Pressed Vegan Sandwich

Pressed Vegan Sandwich

It’s almost winter and I’m sharing with you an amazing vegan sandwich full of summer squash. What’s wrong with me, you ask? Why would you post such a gloriously beautiful rainbow of produce when it’s actually SNOWING in the Midwest? Because I live in Los Angeles and it’s currently 75 degrees and sunny. Don’t hate. I know we are blessed here with 80 degree Christmases and whatnot.

But what rocketed this sandwich into my mind today was the bag full of perfect zucchini and yellow squash I picked up. That, and my basil plant has taken over the front porch. Seriously. I went to get my mail earlier and the thing practically lunged at me. It wanted to be eaten. And what better way to use up your mutantly-large (not a word, I know) basil crop than pesto???

As an FYI, apparently the secret to mutant basil is properly trimming the leaves. I finally learned how, in case anyone cares, and it is terrifying how strong those little plants are.

They go from this:


To this, frighteningly fast:


And then they somehow need an even bigger pot because they’re spilling out the sides and chomping at you when you get your mail.

ANYWAY. The rest of the sandwich should come together easily any time of year. Just grab a bell pepper, red onion, some olives (canned will work fine in a pinch), and garlic. You can easily scale this bad boy down to serve one or two–just use a small baguette and have leftover grilled veggies with pasta tomorrow.

Mmm, pasta.

The beauty of this sandwich is… well… it’s delicious. And it’s gorgeous.

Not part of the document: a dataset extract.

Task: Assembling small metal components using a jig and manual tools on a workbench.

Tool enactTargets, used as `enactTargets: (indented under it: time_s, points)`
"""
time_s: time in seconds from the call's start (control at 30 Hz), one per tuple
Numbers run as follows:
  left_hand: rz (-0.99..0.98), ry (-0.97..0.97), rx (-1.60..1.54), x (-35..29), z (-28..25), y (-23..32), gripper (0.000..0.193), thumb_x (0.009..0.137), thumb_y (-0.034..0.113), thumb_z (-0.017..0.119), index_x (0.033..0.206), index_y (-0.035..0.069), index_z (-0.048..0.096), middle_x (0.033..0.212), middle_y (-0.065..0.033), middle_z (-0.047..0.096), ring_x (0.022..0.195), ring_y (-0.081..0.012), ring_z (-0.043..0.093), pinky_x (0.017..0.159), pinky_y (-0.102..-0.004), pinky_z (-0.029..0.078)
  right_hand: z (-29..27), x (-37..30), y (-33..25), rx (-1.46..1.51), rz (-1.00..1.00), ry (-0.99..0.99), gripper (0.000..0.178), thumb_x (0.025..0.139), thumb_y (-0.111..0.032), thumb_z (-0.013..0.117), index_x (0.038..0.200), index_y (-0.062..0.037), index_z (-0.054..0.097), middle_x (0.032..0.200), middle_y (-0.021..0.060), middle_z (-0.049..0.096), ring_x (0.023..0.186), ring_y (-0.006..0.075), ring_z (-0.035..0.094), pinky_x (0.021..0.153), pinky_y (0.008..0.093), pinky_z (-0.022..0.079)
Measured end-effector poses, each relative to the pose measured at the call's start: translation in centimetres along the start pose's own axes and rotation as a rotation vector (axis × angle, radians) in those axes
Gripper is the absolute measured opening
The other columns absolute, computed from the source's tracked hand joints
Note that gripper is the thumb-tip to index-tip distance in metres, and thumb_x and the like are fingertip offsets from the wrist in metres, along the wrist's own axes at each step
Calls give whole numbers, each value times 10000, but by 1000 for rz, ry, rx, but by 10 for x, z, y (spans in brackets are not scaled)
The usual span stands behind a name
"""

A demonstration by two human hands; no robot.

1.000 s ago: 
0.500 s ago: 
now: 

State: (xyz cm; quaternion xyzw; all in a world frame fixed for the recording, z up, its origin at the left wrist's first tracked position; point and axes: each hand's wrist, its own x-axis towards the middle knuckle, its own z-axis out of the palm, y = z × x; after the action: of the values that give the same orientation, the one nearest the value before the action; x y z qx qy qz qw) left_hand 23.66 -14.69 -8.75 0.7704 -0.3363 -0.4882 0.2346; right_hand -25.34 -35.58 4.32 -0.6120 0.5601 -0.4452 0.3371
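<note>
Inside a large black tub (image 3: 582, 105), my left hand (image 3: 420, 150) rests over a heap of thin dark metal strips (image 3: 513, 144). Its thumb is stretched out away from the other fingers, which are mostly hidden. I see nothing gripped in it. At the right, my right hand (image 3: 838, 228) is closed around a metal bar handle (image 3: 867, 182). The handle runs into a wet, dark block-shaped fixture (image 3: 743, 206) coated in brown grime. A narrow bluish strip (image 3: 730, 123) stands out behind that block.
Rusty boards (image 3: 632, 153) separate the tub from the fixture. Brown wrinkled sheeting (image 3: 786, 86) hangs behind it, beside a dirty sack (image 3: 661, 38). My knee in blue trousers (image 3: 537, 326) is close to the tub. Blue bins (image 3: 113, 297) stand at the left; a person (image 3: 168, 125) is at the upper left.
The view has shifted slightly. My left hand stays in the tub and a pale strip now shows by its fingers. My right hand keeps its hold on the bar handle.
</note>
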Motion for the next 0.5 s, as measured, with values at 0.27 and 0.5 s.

And it’s fast and easy and makes for a badass presentation. And your vegan guests won’t feel deprived. And they’ll love you for serving them something other than salad. And you can make it ahead! The morning-of, the night before. Unlike other sandwiches, you WANT this bread to absorb all the flavor of the garlicky pesto and briny olive tapenade. I assure you it will not become a congealed slimy mess.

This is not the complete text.